A Moralidade na Vida Pública Também é Dever do Judiciário
No último semestre deste ano o país foi tomado por um debate acalorado sobre a necessidade imperativa, e emergencial, de implantar medidas de contenção de gastos, tendo sido essa questão levantada a partir da iniciativa do Governo Temer de enviar ao Congresso um projeto de congelamento dos investimentos públicos em setores essenciais à população, como saúde e educação. No apagar das luzes dos trabalhos legislativos, e sem discutir democraticamente a proposta de emenda constitucional com especialistas e com a sociedade, o legislativo, muito servilmente aos interesses do executivo, aprovou a matéria. Num país onde ocorre acentuado envelhecimento populacional – sendo esse o principal argumento do Planalto para mudança nas regras da aposentadoria – é de estarrecer o conluio promovido entre o parlamento e o governo federal para tirar dinheiro da saúde pública pelos próximos vinte anos.
No que se refere à educação, que segundo dados recentes divulgados pelo Programa Internacional de Avaliação de estudantes, 70 % dos alunos brasileiros entre 15 e 16 anos não possuem o domínio básico em matemática, é dispensável afirmar que nas próximas duas décadas o sistema de ensino ficará ainda mais sucateado e com resultados mais pífios e vergonhosos, jogando pela janela o futuro de toda uma geração de jovens brasileiros, ignorados pelo Estado e aprisionados nas perversas teias da exclusão e insensibilidade política.
Entretanto, parte deste discurso, sobre a tão necessária austeridade no uso dos recursos públicos, é verdadeiro, pois é prática corrente em nossa história incidir sempre sobre os ombros cansados da massa trabalhadora o fardo das extorsivas taxas tributárias, via de regra, para tão somente manter os arcaicos e coloniais privilégios do topo da pirâmide socioeconômica. Nos três poderes é possível perceber a perpetuação dessas excentricidades de um Brasil provinciano, imoral e injusto, porém nada se assemelha aos desatinos praticados pelo poder judiciário. O Conselho Nacional de Justiça (CNJ), por exemplo, recebe anualmente denúncias contra juízes, desembargadores e membros do Ministério Público em todo país sobre desvio de conduta moral, que vai de venda de sentença a relações de proximidade e favorecimento a traficantes, entretanto por conta do escandaloso princípio corporativista da Loman – Lei Orgânica da Magistratura Nacional – a “punição” máxima a que se pode chegar é a aposentadoria compulsória, com vencimentos integrais.

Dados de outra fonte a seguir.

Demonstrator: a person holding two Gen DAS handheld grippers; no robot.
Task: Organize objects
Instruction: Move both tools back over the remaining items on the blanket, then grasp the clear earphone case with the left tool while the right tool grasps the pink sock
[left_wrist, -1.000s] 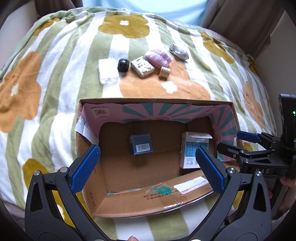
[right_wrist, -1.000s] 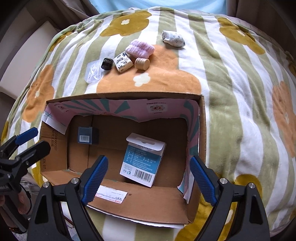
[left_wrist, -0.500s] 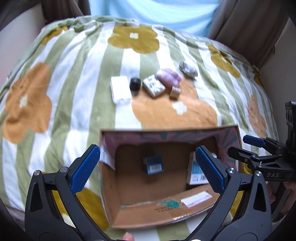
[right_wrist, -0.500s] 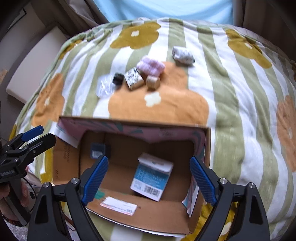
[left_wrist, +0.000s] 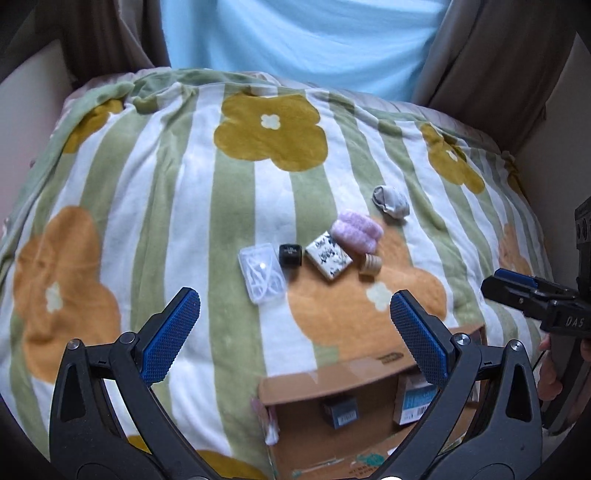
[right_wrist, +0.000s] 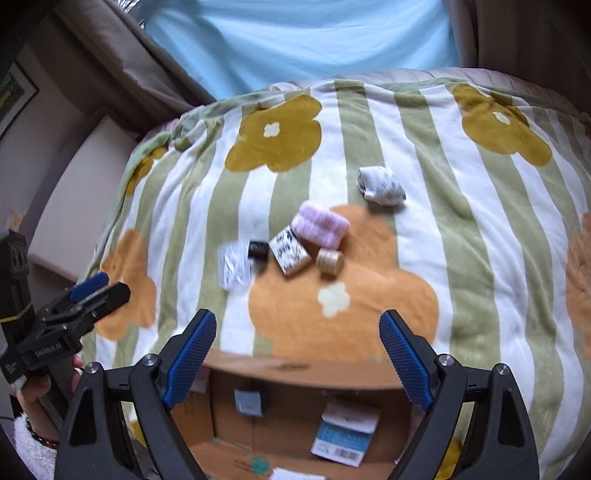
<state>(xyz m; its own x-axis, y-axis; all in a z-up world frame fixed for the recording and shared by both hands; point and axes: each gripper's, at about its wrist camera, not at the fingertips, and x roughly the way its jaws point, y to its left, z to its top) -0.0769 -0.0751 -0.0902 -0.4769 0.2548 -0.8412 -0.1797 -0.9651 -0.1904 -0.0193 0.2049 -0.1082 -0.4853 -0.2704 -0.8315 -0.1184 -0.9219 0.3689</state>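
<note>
A cardboard box (left_wrist: 362, 365) (right_wrist: 295, 369) sits on a flowered blanket and holds a dark small box (left_wrist: 341, 413) (right_wrist: 249, 402) and a blue-white carton (left_wrist: 413, 404) (right_wrist: 345, 434). Beyond it lie a clear plastic case (left_wrist: 261, 272) (right_wrist: 233, 263), a black cube (left_wrist: 290, 254) (right_wrist: 258, 251), a patterned box (left_wrist: 330, 254) (right_wrist: 289, 251), a pink fluffy roll (left_wrist: 356, 232) (right_wrist: 320, 226), a cork-coloured tape roll (left_wrist: 370, 264) (right_wrist: 329, 261) and a grey-white sock bundle (left_wrist: 390, 199) (right_wrist: 381, 186). My left gripper (left_wrist: 295, 334) and right gripper (right_wrist: 297, 354) are open and empty above the box's far edge.
The striped flowered blanket (left_wrist: 147, 206) covers a rounded cushion. A light blue cloth (left_wrist: 295, 40) and beige curtains (left_wrist: 498, 66) rise behind it. A pale wall or furniture edge (right_wrist: 66, 192) stands at the left. The right gripper also shows in the left wrist view (left_wrist: 532, 299).
Both grippers have lifted and tilted forward, so the box has slid to the bottom of each view and the loose objects on the blanket now sit mid-frame. Both stay open.
</note>
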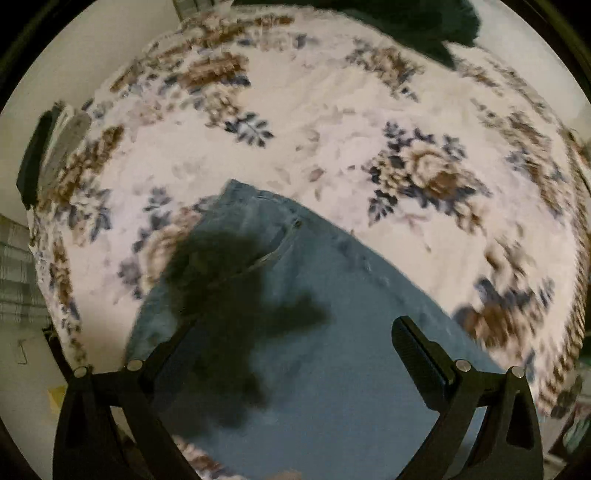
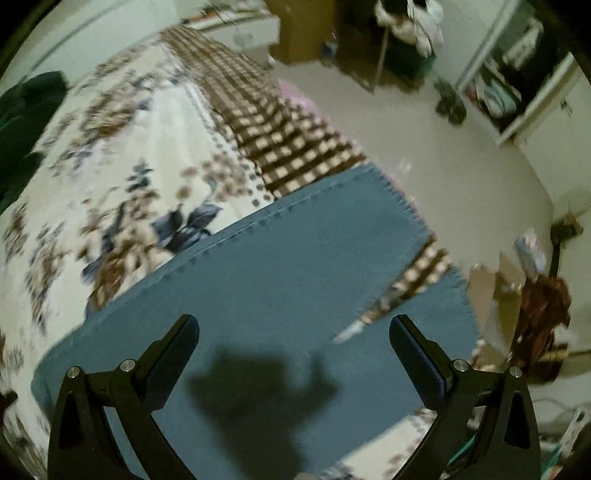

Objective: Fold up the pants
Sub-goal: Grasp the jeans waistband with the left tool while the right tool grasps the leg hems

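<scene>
in the left wrist view: a floral bedspread (image 1: 332, 110) filling most of the scene, with a wide stretch of uncovered cloth far and right of the jeans (image 1: 314, 332). bed's left edge dropping to the floor (image 1: 26, 387) at near left; a dark garment (image 1: 417, 26) at the far edge. waist end of the jeans, with a pocket and rivet, reaching to mid-scene; denim running near, under and between the fingers. left gripper (image 1: 295, 354) spread wide, holding nothing, above the denim with its shadow cast on the cloth.

in the right wrist view: leg ends of the jeans (image 2: 280, 280) lying across the bed, two frayed hems at right, just at the bed's right edge, with a checked blanket (image 2: 280, 125) showing in the gap between them and beyond. open pale floor (image 2: 406, 129) to the right and far, with clutter along the walls. right gripper (image 2: 295, 354) spread wide and empty, above the denim, shadow between the fingers; near hem just right of the right finger.
</scene>
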### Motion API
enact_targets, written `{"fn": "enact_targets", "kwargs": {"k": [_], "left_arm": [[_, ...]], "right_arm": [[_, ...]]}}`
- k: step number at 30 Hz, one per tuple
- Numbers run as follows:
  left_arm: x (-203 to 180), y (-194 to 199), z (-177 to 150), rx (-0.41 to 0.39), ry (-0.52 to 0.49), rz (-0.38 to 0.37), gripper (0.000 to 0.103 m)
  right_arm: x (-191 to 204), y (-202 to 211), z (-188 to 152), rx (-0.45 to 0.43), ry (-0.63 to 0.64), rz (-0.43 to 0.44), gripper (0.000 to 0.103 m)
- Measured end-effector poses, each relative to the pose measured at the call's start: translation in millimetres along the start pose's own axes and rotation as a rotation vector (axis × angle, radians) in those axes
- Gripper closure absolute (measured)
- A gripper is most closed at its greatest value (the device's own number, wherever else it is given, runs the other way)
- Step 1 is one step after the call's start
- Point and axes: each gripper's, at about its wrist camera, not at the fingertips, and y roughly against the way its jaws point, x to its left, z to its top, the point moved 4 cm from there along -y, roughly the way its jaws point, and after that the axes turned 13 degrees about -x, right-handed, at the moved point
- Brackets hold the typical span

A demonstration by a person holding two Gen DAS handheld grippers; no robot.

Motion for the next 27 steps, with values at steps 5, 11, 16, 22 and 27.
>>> {"fn": "enact_targets", "kwargs": {"k": [5,11,16,22,27], "left_arm": [[-39.8,-76.7,21.2,0.109,0.056,-0.018,0.000],[-58.7,-138.4,15.3,0.244,0.084,0.006,0.010],[-48.6,-123.4,10.2,0.166,0.147,-0.030,0.064],[-23.4,-90.9,-1.1,0.098,0.181,-0.200,0.100],[2.5,-46.7,-17.1,-0.001,0.225,-0.322,0.100]], "right_arm": [[18.8,-97.0,11.1,0.114,-0.096,-0.036,0.000],[32.5,-163.0,27.4,0.209,-0.154,-0.087,0.000],[42.2,-196.4,27.3,0.309,-0.160,-0.119,0.005],[34.9,-198.6,15.3,0.355,-0.178,-0.071,0.083],[22.8,-163.8,6.2,0.275,-0.140,-0.018,0.094]]}}
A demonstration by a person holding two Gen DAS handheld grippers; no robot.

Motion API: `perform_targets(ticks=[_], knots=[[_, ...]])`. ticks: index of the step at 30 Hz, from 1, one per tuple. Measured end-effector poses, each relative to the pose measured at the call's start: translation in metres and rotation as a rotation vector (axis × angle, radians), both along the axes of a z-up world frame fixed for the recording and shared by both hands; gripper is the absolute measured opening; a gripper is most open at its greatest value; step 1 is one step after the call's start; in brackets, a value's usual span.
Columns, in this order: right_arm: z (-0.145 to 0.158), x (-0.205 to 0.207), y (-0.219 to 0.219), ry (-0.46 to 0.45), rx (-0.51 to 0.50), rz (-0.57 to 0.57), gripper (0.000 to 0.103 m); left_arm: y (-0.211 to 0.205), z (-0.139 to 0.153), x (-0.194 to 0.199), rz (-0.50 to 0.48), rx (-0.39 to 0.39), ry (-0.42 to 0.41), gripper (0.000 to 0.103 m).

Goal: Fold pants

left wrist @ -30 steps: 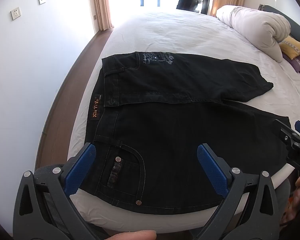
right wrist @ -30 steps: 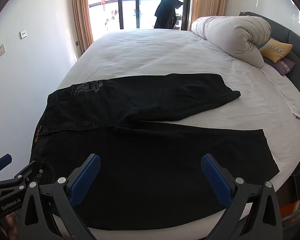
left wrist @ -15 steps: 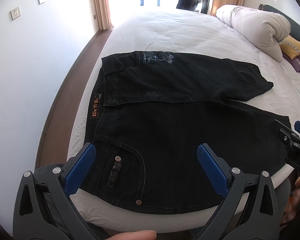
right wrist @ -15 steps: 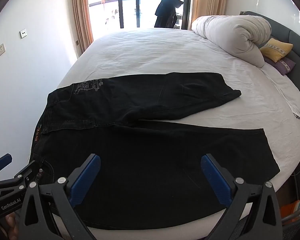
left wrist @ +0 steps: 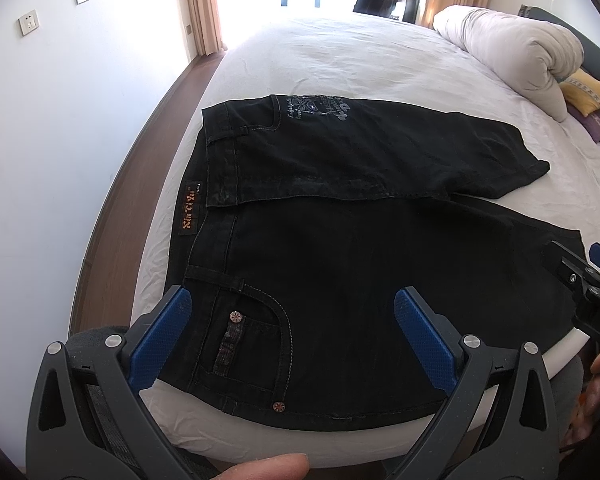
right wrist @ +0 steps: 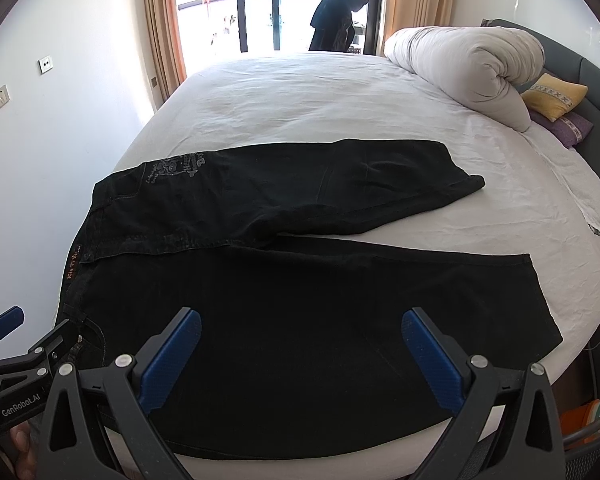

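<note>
A wide bed (right wrist: 300, 92) under a white sheet fills a bright bedroom, and black pants (right wrist: 308, 320) lie flat across its near half, waistband toward the wall on the left and hems toward the headboard on the right. The near leg runs straight along the bed's front edge; the far leg (right wrist: 340, 184) angles away from it and is rumpled near its hem, with white sheet showing in the wedge between the two. A rolled white duvet (right wrist: 468, 68) rests at the head of the bed, with a yellow pillow (right wrist: 556, 94) lying on a purple one just beside it, and a dark garment (right wrist: 336, 20) hangs at the glass door beyond the foot of the mattress. In the left wrist view an orange label (left wrist: 190, 210) marks the waistband, pale stitching outlines a front pocket (left wrist: 256, 340), and a grey print (left wrist: 320, 106) sits on the far hip. The left tongs (left wrist: 296, 340) hang over the waist end with their blue pads spread wide, gripping nothing, the pocket framed between them. The right tongs (right wrist: 300, 356) are likewise wide open and empty above the near leg, closer to the hems. Each tool shows at the edge of the other's view, and a fingertip (left wrist: 268, 466) of the person holding them shows at the bottom of the left wrist frame.
</note>
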State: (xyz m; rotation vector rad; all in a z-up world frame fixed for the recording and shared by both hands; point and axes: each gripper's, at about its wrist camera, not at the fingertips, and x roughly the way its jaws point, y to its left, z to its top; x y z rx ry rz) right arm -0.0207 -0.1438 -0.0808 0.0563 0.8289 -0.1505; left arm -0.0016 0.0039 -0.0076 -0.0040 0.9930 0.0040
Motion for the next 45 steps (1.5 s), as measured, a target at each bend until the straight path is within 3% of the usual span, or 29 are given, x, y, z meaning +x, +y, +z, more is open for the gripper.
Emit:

O texto atual da Loman nada mais é que a coroação da impunidade e a garantia jurídica de concessão de premiação aos agentes corruptos do poder judiciário.
Na busca de se pôr fim a esse escárnio, há no Congresso uma proposta de emenda constitucional, a PEC 53/11, que trata da cassação dos vencimentos de magistrados condenados pelo CNJ, criando finalmente a possibilidade de demissão na magistratura brasileira. Todavia, esta mesma proposta ao chegar a Câmara dos Deputados, vinda do Senado, foi estranhamente ignorada e esquecida numa das gavetas da Mesa Diretora da casa.
Aliás, o próprio STF tem prerrogativa para modificar as normas constantes na Loman, porém, a despeito de toda sua relevância para a moralização da justiça do país, há quinze anos ocorre na Suprema Corte uma discussão infecunda, e nitidamente desinteressada em resultados, sobre este assunto, deixando claro a indisposição de seus membros em fortalecer o trabalho do CNJ e de acabar com a cumplicidade com os desvios éticos no judiciário. Curiosamente, esta mesma morosidade não foi percebida no julgamento sobre a permanência na presidência do Senado Federal do coronel Renan Calheiros, mostrando a subserviência do STF aos interesses do Legislativo – provando que a independência entre os poderes no Brasil é uma falácia.
Diante do anseio popular, do clamor das ruas por mais transparência e moralidade no uso dos recursos públicos não é compreensível e nem aceitável que o presidente da Câmara sente-se sobre essa proposta e nem que o STF continue com esse ridículo jogo de cena por mais quinze anos para tornar real a punição aos bandidos de toga, retomando uma expressão usada pela ex-corregedora do CNJ, Eliana Calmon, até mesmo para distinguir e dignificar os que fazem uso da toga com a devida hombridade.